_TASK GOAL:_ Before copying, set the images aside; then transcribe every entry below exactly.

_RECORDS FOR THIS EXERCISE:_
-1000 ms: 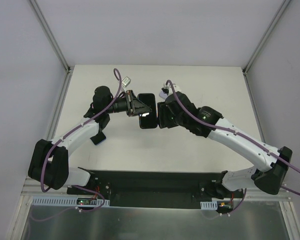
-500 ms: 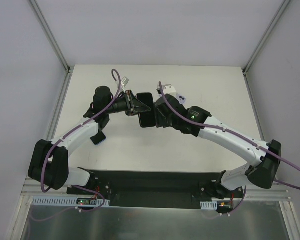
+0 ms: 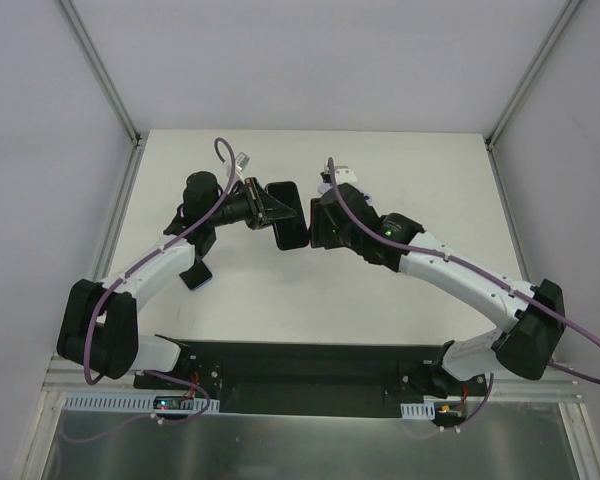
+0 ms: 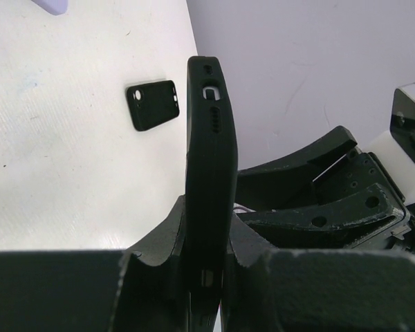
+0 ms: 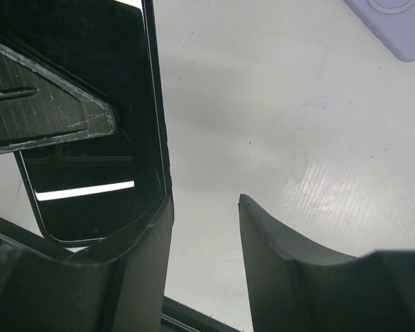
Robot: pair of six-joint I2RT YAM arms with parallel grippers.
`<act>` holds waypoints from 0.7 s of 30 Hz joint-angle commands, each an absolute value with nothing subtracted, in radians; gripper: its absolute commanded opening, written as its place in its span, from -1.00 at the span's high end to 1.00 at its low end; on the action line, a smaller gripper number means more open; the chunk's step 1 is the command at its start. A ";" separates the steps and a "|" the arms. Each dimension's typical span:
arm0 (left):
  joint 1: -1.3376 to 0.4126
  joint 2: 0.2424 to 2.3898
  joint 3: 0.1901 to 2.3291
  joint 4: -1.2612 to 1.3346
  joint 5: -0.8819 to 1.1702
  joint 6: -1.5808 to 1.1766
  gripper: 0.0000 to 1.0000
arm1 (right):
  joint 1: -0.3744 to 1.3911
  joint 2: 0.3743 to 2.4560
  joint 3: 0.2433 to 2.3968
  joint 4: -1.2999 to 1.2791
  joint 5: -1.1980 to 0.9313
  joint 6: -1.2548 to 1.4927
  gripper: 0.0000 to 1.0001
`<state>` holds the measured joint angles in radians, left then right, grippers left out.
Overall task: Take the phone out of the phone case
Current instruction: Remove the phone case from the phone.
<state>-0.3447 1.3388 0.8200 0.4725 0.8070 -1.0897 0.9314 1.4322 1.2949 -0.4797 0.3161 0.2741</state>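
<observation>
The left pincer (image 3: pixel 270 207) is clamped on the phone (image 5: pixel 90 159), one finger across its dark screen, and holds it in the air over the middle of the counter (image 3: pixel 400 170). The phone sits in its black phone case (image 4: pixel 209 138), long axis crosswise to that pincer and running roughly near-to-far, screen towards the right arm. The right pincer (image 5: pixel 205 200) stands parted and grips nothing, one finger against the phone's long edge. A spare black case (image 4: pixel 152 104) lies flat on the counter. I can make out no lettering.
</observation>
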 commanded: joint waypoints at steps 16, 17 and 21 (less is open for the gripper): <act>-0.354 1.163 0.933 0.836 0.954 -1.350 1.00 | 0.928 1.715 1.321 -0.824 0.454 0.247 0.16; -0.354 1.161 0.933 0.839 0.954 -1.351 1.00 | 0.928 1.721 1.319 -0.825 0.460 0.248 0.17; -0.353 1.152 0.942 0.842 0.950 -1.361 1.00 | 0.928 1.743 1.304 -0.819 0.453 0.256 0.16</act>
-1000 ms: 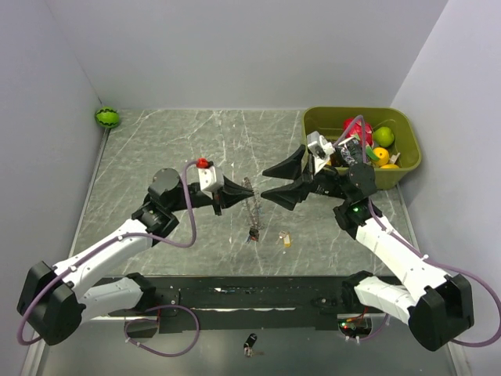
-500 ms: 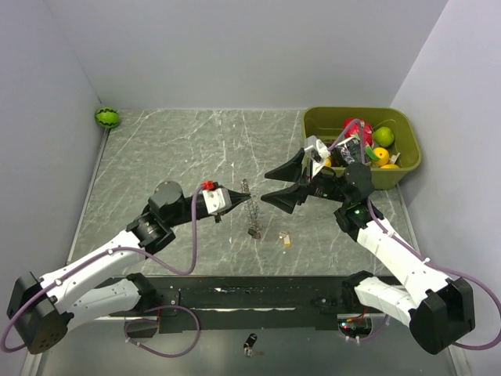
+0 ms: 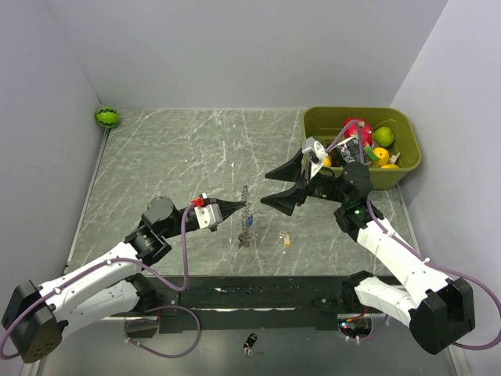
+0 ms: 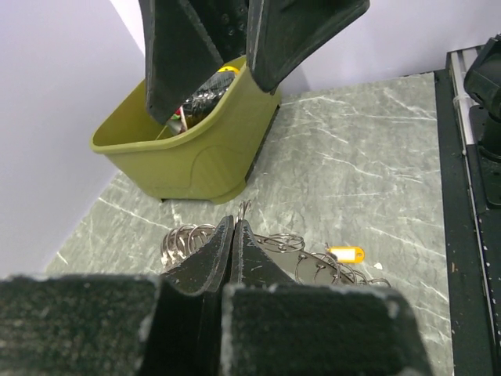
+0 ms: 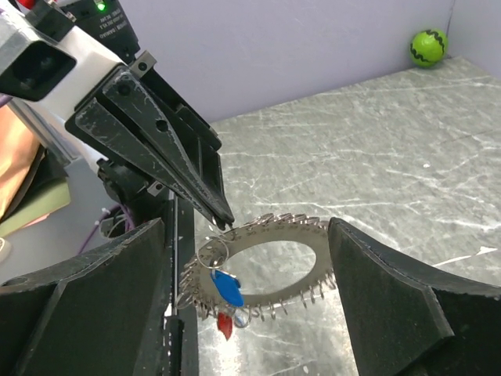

_SOLUTION FOR THIS EXERCISE:_
-1000 ms: 
-500 ms: 
+0 ms: 
+0 ms: 
+0 ms: 
Robot: pair of six-joint I2RT YAM arms with parallel grippers.
`<act>` holds waypoints from 0.7 s of 30 Hz joint-angle commands, each an absolute value with nothing subtracted, in radians; gripper: its absolute commanded opening, written as its place in its span, from -1.00 at the span's high end to 1.00 at its low end; on the action line, a smaller gripper number means more open; the chunk's step 1 is the command at its start. A ";" separates the steps and a "|" the arms. Each dimension's typical span:
arm0 (left):
  joint 1: -1.3376 to 0.4126
  joint 2: 0.2424 to 2.3898
  joint 3: 0.1901 to 2.3291
  joint 4: -1.2612 to 1.3346
  joint 5: -0.8819 to 1.1702
  joint 6: -1.5808 to 1.1766
  gripper: 0.0000 to 1.0000
arm1 (right):
  joint 1: -0.3744 to 1.3911
  joint 2: 0.3743 to 2.4560
  joint 3: 0.2433 to 2.3968
  joint 4: -1.2999 to 1.2791
  joint 5: -1.1980 to 0.9313
  joint 6: -1.2548 to 1.4927
  gripper: 0.0000 to 1.0001
`<state>` holds the measured joint angles in radians, left then right, grippers left out.
Overall task: Take the phone out of the phone case
Current instruction: Remove the phone case from the phone.
<state>-0.3447 1.3388 0.8200 0.4725 0.8070 -1.0897 0.9314 1.4322 1.2949 -0.4797 0.3161 0.2741</state>
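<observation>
The left pincer (image 3: pixel 270 207) is clamped on the phone (image 5: pixel 90 159), one finger across its dark screen, and holds it in the air over the middle of the counter (image 3: pixel 400 170). The phone sits in its black phone case (image 4: pixel 209 138), long axis crosswise to that pincer and running roughly near-to-far, screen towards the right arm. The right pincer (image 5: pixel 205 200) stands parted and grips nothing, one finger against the phone's long edge. A spare black case (image 4: pixel 152 104) lies flat on the counter. I can make out no lettering.
</observation>
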 commanded: joint waypoints at steps 16, 17 and 21 (less is open for the gripper): <act>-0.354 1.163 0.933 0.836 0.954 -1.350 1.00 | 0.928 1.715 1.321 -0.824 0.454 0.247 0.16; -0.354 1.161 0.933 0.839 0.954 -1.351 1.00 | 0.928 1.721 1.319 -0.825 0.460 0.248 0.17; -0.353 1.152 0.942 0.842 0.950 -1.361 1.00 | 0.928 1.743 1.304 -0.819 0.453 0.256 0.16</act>
-1000 ms: 
-500 ms: 
+0 ms: 
+0 ms: 
+0 ms: 

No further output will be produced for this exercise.